On 15 January, I began a painting class and soon got my first assignment from Uwe, one of the four teachers: Based on a painting I brought with me (from Lichtenscheidt’s class), I was to create five more, making a series of six.
Since August, I have been writing words onto my backgrounds before painting over them. I also ordered a Cy Twombly book around that time that reinforced these efforts. In October, I saw the Louise Bourgeois exhibit at MoMa. (In one stitched textile work of 18 panels, there were two with text: “I had a flashback of something that never existed” and “The return of the repressed”; see http://bit.ly/BourgeoisConfessionalArt). And in November, I saw Anselm Kiefer’s Im Gewitter der Rosen ist die Nacht (In the Storm of Roses) 1945, at the Albertina in Vienna. Both of these utilized text in their works.
At the time, my mind was busy processing repeated memory flashes of hurtful events with my mother. So when Uwe gave me the assignment, I got the idea to capture the memory flashes with the assignment. First, I sat down and wrote the memory flashes. Then, I started painting.

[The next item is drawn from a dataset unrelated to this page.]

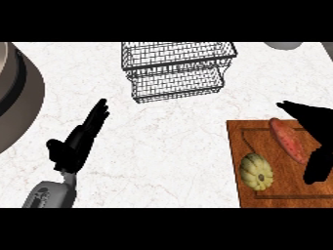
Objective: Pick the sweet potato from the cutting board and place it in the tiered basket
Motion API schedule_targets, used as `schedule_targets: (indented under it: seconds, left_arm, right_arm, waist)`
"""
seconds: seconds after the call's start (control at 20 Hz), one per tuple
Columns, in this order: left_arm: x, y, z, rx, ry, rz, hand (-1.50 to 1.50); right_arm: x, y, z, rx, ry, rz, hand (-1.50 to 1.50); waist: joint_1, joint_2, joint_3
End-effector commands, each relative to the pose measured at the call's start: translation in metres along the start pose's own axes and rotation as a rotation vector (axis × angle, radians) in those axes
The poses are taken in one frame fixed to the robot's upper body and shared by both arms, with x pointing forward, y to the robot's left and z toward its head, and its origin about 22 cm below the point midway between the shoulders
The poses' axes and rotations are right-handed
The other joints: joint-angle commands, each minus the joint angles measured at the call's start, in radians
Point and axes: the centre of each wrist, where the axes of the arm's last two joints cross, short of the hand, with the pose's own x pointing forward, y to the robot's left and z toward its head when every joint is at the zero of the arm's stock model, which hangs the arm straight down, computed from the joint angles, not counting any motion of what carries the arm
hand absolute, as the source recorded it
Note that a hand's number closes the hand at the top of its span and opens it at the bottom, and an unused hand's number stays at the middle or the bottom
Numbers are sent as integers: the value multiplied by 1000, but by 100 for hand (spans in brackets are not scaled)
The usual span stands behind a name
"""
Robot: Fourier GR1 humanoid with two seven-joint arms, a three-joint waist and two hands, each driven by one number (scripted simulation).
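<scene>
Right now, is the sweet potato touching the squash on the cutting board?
Apart: the head view shows bare board between the sweet potato and the squash.

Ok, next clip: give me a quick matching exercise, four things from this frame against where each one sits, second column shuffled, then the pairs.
Things:
1. sweet potato
2. tiered basket
3. small squash
4. left hand

Places:
A. top centre of the counter, empty
B. over the bare counter at the view's left, fingers straight
C. cutting board, lower part, left of the right hand
D. cutting board, upper part, partly under the right hand

Pairs: 1-D, 2-A, 3-C, 4-B
</scene>
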Motion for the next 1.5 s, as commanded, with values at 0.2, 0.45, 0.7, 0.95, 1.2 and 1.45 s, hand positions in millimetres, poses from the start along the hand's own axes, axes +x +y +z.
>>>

As the series evolved, I was selecting different words from the text for each picture. Each group of words represented a different emotional aspect. In the text, these emotions were conflicting. In the paintings, I separated them. For example, “heavy blackness unrolls” is the darkest picture, while “Sunday, rock me in your arms” is the lightest.

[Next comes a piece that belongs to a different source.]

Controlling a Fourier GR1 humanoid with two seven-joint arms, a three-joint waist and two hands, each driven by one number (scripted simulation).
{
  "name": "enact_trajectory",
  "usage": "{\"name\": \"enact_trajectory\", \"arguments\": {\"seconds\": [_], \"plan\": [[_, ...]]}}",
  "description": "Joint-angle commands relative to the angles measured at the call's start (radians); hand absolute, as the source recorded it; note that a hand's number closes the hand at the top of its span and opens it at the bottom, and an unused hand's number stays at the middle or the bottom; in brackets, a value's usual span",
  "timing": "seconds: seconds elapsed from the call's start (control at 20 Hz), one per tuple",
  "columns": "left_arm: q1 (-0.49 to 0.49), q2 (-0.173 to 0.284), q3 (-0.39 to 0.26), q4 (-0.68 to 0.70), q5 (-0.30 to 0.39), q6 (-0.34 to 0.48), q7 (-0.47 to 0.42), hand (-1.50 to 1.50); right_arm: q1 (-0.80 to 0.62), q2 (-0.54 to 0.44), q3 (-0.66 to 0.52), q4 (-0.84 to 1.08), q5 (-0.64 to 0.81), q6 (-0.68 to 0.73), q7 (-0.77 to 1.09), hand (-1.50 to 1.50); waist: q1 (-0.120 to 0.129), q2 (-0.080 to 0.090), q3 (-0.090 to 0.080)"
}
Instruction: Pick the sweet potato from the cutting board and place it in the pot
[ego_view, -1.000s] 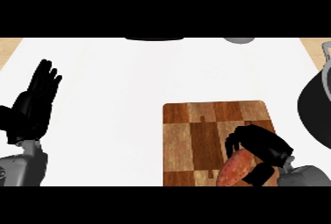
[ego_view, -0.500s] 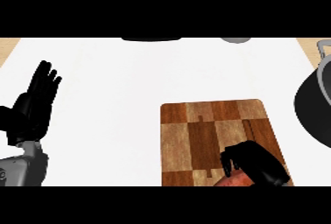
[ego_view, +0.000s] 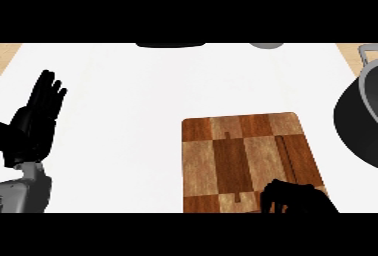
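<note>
Overhead, head view, entries as follows.

Counter (ego_view: 148, 100): white top, pale wood strip at far left and far right corners.
Cutting board (ego_view: 247, 155): checkered wood, lower centre-right, lying flat, long side running away from the robot; surface bare where visible.
Right hand (ego_view: 295, 199): black, at the view's lower edge over the board's near right corner; fingers curled downward; whether anything sits inside the curl cannot be told.
Sweet potato: not seen anywhere in this view; possibly hidden under the right hand, cannot tell.
Pot (ego_view: 362, 120): dark, grey-rimmed, at the right edge, just beside the board, cut off by the frame; handle at upper right.
Left hand (ego_view: 33, 125): at far left, open, fingers straight and pointing up, resting, holding nothing.
Far edge: dark object (ego_view: 170, 45) and grey round object (ego_view: 266, 45), both cut off.
</note>
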Motion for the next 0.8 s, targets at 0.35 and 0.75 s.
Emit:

I recently discovered ‘Ekphratic’ or ‘exphratic’ writing. (Here's as nice current example by Zadie Smith.) Wiki tells us:
Wiki_en: The word comes from the Greek ek and φράσις phrásis, 'out' and 'speak' respectively, and the verb ἐκφράζειν ekphrázein, "to proclaim or call an inanimate object by name". According to the Poetry Foundation, "an ekphrastic poem is a vivid description of a scene or, more commonly, a work of art."
Wiki_dt: Unter Ekphrase oder Ekphrasis versteht man die literarische Beschreibung eines Werks der bildenden Kunst. Im weiteren Sinne bezeichnet Ekphrasis eine literarische bzw. rhetorische Form, durch welche etwas sehr anschaulich und bildlich beschrieben oder geschildert wird. Der Grad der Anschaulichkeit unterscheidet die Ekphrasis vom sachlichen Bericht. Es handelt sich um eine literarische Visualisierungsstrategie: Die Ekphrase versucht, den „Zuhörer zum Zuschauer zu machen“ (so Nikolaus von Myra) und eine quasi synästhetische, ganzheitliche Erfahrung zu suggerieren. Sie steht damit im Spannungsfeld zwischen Betrachtung und Ästhetik.

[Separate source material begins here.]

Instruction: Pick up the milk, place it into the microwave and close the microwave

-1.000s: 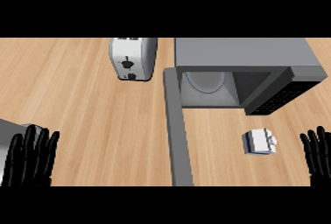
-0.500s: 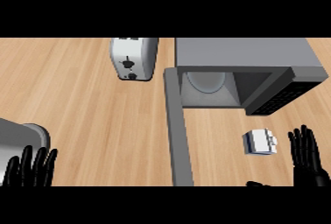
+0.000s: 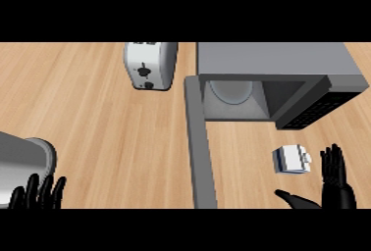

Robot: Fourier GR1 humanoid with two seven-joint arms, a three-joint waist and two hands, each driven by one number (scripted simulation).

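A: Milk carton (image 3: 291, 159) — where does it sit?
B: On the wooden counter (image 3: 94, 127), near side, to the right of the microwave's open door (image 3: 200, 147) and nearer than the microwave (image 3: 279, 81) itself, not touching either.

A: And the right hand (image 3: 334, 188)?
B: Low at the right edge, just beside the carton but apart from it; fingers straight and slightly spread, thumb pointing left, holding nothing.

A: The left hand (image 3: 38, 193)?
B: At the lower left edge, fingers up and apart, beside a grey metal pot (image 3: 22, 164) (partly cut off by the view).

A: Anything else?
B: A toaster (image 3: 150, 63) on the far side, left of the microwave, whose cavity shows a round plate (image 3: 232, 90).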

As I try to understand what I have been doing with my ‘assignment’, why not turn ‘ekphratic’ around. Instead of writing about a work of art, why not art about the written word? Instead of words (phrasis) spoken out about a work of art, how about pictures (icons) coming out of text?
That's my 'Money Honey'.
P.S.: Found this quote by media artist Matthew Barney: "I have a way of making narrative sculpture, where first you make a text and out of that text you make objects. I start with a story and then I make sculpture from that story, it's just that the stories become more and more elaborate."